TASK REQUIREMENTS
Please restate word for word the lines of the entries below from the one with "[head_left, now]" to the one with "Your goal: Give", inclusive, and leave out every picture.

EXERCISE INPUTS
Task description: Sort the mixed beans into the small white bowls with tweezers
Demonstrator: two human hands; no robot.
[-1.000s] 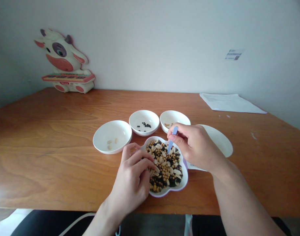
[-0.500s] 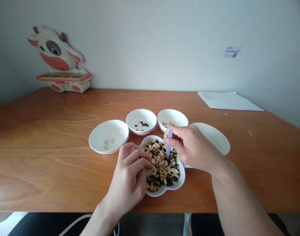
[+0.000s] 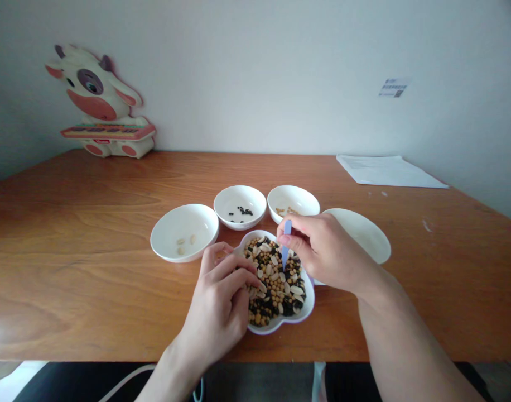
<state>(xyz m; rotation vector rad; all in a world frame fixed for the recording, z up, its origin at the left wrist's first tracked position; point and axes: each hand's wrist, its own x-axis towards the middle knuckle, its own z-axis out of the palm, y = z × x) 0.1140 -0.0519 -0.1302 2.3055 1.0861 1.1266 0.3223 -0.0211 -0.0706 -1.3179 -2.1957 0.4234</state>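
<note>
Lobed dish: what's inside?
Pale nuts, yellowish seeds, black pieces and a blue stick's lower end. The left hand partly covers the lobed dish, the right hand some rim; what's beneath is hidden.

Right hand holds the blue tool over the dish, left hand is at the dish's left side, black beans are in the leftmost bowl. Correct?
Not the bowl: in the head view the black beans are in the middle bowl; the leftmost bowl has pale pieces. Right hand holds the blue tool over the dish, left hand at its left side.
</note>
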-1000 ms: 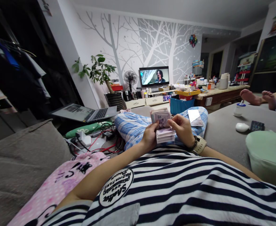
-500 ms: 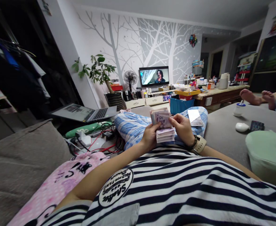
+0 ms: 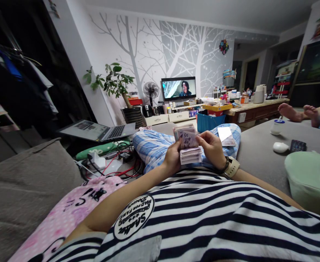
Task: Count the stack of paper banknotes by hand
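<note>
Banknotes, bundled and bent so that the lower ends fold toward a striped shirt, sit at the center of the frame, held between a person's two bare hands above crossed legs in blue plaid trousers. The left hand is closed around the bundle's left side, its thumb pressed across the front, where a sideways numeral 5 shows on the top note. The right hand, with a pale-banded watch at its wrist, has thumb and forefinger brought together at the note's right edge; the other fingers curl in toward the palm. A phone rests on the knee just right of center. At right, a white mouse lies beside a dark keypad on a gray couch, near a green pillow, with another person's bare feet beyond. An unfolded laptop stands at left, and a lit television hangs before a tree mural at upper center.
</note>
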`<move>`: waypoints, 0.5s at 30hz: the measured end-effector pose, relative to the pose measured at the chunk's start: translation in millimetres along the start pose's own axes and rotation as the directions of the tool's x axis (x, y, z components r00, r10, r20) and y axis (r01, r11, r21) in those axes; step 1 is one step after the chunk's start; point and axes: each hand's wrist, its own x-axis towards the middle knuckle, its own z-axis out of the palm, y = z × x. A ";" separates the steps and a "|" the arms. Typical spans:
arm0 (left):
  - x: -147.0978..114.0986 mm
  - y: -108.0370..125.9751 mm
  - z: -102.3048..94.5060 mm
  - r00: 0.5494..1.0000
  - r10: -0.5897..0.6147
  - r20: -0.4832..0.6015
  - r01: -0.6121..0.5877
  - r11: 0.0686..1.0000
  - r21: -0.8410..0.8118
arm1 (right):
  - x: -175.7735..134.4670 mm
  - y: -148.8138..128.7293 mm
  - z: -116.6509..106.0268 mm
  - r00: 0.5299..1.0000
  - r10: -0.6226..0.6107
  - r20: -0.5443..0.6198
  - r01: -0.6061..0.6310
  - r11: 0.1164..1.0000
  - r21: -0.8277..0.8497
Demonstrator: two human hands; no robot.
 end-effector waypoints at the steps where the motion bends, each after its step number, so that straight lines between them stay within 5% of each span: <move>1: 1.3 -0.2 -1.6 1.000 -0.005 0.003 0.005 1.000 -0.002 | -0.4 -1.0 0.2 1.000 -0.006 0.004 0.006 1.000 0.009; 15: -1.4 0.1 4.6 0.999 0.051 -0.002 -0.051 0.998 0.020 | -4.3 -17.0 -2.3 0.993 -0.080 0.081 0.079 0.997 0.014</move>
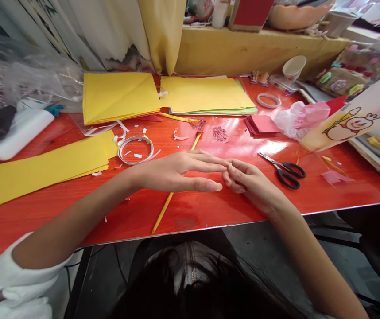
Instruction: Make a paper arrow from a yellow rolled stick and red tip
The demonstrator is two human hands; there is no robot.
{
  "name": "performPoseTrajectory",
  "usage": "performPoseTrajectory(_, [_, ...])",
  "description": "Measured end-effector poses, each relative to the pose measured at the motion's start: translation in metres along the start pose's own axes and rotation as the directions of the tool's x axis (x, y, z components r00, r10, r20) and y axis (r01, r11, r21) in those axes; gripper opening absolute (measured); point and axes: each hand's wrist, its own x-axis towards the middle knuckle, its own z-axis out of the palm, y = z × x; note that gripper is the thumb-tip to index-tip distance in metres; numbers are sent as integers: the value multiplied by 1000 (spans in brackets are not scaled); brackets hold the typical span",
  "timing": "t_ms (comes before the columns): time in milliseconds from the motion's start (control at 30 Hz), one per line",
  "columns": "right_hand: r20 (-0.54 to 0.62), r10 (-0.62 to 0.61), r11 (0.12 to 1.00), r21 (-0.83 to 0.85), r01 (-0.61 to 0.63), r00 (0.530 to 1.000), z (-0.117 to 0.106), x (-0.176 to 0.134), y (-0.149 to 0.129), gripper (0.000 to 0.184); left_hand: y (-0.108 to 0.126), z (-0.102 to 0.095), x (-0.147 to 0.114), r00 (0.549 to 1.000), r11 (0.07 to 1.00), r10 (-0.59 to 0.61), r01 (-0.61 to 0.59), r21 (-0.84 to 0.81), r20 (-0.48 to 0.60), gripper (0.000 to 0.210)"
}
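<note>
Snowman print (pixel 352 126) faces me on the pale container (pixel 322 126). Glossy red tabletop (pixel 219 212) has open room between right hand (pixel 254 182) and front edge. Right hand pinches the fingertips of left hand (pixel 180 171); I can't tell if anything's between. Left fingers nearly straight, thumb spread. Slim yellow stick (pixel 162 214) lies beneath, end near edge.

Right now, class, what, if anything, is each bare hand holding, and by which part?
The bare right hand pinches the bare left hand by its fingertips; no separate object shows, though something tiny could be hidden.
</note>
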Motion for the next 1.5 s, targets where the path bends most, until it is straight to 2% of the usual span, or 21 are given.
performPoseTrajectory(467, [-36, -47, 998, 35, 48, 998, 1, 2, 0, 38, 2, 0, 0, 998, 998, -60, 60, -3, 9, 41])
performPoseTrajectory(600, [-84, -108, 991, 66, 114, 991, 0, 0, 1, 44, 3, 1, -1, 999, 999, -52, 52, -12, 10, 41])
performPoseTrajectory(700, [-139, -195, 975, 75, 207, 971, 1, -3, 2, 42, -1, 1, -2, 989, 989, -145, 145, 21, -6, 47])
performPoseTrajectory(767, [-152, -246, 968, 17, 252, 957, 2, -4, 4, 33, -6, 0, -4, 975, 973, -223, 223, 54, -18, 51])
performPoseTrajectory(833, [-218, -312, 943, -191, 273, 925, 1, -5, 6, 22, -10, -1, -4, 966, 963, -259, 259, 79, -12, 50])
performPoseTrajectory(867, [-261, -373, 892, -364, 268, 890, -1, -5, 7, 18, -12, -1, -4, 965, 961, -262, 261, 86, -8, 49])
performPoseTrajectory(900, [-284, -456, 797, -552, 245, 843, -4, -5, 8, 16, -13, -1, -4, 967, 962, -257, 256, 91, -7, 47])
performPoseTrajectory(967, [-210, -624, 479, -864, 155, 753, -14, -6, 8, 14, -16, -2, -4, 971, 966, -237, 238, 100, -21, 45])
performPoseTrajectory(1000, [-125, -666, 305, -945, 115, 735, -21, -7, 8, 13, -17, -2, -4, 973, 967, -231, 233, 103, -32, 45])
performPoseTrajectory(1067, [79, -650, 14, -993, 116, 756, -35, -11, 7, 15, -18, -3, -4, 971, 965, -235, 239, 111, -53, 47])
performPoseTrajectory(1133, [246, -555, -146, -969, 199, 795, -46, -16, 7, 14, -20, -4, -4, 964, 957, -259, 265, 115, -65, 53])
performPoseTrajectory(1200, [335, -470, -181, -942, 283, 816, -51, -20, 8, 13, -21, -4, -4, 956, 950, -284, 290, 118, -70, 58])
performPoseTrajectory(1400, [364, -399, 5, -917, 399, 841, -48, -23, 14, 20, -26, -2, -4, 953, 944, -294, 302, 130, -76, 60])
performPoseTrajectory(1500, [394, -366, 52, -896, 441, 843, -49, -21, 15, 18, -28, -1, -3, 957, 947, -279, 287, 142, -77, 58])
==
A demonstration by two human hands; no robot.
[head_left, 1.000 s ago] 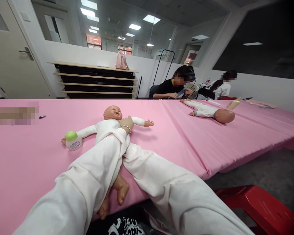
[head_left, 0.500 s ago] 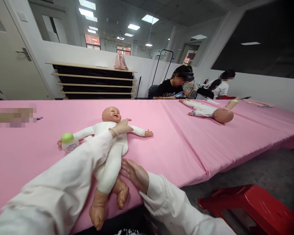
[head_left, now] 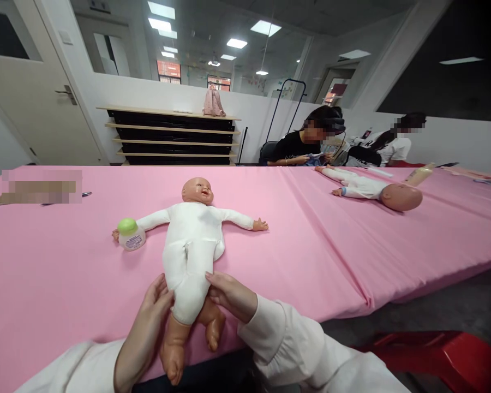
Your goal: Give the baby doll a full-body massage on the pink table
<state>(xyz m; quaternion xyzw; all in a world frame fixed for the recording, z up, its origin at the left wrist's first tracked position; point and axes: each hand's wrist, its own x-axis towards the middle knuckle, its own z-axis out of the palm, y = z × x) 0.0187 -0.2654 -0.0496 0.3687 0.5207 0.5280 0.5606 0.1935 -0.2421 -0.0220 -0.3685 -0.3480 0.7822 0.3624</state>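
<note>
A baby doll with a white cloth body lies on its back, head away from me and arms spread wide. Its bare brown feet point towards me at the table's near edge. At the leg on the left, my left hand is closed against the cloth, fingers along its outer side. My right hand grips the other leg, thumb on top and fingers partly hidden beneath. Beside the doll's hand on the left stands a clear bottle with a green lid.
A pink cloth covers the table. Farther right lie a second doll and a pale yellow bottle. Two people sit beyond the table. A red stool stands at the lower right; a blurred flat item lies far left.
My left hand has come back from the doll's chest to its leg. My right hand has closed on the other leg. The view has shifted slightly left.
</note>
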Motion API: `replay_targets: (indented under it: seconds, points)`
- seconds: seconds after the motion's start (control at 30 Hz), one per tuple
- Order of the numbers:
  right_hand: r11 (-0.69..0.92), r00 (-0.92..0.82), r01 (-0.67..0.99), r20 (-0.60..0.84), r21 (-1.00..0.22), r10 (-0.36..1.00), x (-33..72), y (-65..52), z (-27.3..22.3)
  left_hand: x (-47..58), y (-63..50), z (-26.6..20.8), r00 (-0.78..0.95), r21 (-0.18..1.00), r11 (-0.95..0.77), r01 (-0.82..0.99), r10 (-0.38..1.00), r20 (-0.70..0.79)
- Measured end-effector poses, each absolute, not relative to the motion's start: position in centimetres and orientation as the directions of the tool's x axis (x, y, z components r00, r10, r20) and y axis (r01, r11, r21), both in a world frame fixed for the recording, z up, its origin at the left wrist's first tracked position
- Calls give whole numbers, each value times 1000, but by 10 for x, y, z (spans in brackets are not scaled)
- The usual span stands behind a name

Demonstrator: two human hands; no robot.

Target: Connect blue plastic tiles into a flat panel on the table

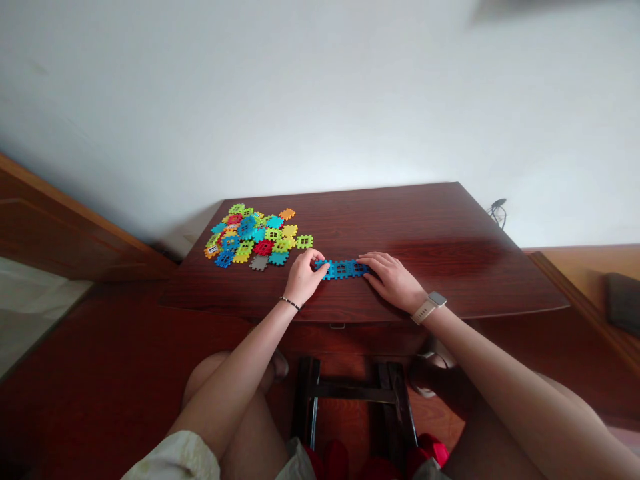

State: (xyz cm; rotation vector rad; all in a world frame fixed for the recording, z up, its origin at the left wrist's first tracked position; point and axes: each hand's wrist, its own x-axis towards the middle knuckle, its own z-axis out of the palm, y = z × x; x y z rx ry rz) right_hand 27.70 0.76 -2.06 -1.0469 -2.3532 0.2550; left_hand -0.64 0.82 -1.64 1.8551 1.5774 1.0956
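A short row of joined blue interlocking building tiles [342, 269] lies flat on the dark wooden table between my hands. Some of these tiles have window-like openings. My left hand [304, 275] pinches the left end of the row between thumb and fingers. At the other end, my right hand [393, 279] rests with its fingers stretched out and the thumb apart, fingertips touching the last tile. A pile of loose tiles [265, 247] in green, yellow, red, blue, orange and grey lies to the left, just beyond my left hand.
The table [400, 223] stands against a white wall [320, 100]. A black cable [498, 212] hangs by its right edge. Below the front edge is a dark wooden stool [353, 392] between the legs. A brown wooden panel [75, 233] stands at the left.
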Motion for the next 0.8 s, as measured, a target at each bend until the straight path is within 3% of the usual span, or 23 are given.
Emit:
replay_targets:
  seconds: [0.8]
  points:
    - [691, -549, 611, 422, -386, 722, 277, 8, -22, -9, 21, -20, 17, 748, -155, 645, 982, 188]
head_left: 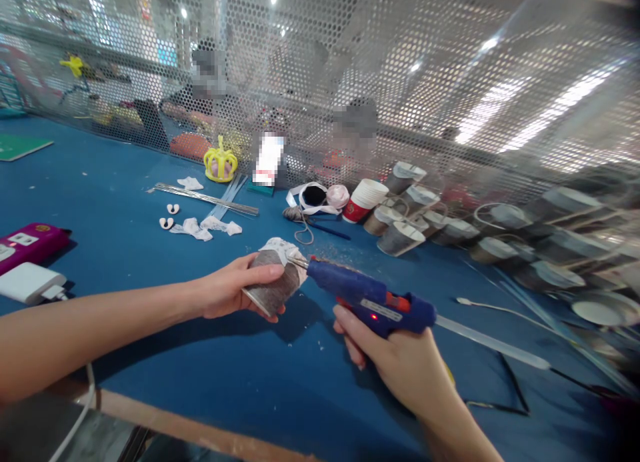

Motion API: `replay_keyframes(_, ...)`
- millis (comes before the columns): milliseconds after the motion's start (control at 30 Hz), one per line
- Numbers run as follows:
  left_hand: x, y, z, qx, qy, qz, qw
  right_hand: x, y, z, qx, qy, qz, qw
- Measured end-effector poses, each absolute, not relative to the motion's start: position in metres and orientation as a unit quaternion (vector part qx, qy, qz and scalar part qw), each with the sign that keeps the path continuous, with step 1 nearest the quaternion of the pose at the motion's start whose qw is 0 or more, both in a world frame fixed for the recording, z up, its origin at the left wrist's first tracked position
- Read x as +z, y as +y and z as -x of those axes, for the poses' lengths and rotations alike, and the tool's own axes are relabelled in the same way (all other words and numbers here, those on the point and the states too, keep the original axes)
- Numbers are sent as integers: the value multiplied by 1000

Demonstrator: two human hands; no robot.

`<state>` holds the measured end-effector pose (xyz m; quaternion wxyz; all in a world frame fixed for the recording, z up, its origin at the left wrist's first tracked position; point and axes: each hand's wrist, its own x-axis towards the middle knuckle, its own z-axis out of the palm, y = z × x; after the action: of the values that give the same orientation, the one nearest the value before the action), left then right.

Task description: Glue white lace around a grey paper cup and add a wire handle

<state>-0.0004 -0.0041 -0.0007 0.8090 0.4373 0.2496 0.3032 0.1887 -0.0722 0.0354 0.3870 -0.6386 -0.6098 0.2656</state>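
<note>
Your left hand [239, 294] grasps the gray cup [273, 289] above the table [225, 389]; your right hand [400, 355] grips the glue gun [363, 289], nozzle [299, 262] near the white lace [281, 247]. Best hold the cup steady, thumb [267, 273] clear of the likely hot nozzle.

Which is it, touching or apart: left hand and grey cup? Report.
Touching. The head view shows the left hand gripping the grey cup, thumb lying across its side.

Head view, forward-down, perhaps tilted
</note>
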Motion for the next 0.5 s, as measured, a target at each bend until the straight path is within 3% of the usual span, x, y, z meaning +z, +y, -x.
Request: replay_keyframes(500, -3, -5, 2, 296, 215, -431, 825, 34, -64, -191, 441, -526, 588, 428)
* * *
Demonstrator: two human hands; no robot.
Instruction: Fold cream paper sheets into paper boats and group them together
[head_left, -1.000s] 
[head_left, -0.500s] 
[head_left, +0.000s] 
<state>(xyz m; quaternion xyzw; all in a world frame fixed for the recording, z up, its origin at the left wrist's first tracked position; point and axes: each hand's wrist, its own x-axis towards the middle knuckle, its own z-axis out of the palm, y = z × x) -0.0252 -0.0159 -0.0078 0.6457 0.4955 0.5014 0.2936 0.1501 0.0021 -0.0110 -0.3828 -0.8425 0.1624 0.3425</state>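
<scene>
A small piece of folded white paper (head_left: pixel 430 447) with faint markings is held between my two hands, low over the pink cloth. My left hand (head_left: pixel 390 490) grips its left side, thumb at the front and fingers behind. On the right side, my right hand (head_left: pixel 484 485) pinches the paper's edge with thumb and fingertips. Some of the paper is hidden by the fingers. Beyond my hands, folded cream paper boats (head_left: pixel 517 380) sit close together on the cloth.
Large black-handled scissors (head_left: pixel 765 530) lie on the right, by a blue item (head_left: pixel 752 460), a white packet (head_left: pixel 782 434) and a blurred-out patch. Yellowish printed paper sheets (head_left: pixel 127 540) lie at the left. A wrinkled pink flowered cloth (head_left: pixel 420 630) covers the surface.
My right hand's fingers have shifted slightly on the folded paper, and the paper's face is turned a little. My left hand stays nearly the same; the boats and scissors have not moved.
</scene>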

ANSWER SPACE
[head_left, now] 
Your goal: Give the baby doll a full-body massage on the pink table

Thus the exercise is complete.